The task:
Please repeat each line below exactly, with no images in the copy.

Information provided:

++++

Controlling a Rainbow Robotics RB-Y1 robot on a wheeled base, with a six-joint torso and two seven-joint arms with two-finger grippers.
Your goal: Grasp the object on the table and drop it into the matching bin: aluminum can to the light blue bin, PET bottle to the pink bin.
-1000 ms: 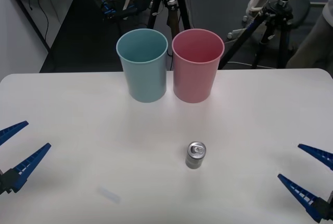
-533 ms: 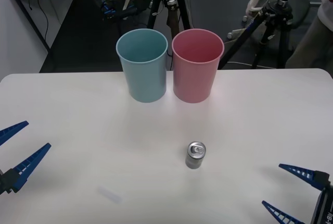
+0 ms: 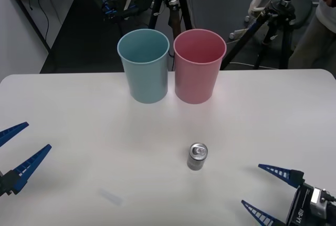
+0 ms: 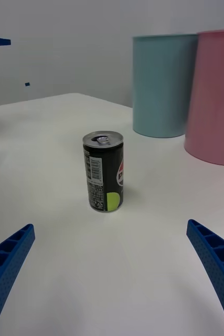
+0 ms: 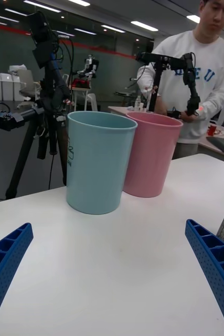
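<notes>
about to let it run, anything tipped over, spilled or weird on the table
Nothing stands out. The can stands upright on the table, apart from both bins. The blue bin and pink bin stand upright side by side. Both grippers, left and right, are open and hold nothing.

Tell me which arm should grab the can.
Right. The right gripper is open beside the can, and its wrist view has the can centred between its jaws. The left gripper sits at the table's far left edge.
</notes>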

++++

Solution below:
Controlling a Rainbow Robotics RB-Y1 robot on a wheeled base, with a six-joint torso and two seven-joint arms with two-finger grippers.
Your goal: Grasp the object on the table and drop it into the matching bin: aluminum can to the light blue bin, PET bottle to the pink bin.
-1000 ms: 
-533 ms: 
+0 ms: 
+0 ms: 
+0 ms: 
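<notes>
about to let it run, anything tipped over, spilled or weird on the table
Nothing stands out. The can stands upright on the table, apart from both bins. The blue bin and pink bin stand upright side by side. Both grippers, left and right, are open and hold nothing.

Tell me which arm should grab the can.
Right. The right gripper is open beside the can, and its wrist view has the can centred between its jaws. The left gripper sits at the table's far left edge.
</notes>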

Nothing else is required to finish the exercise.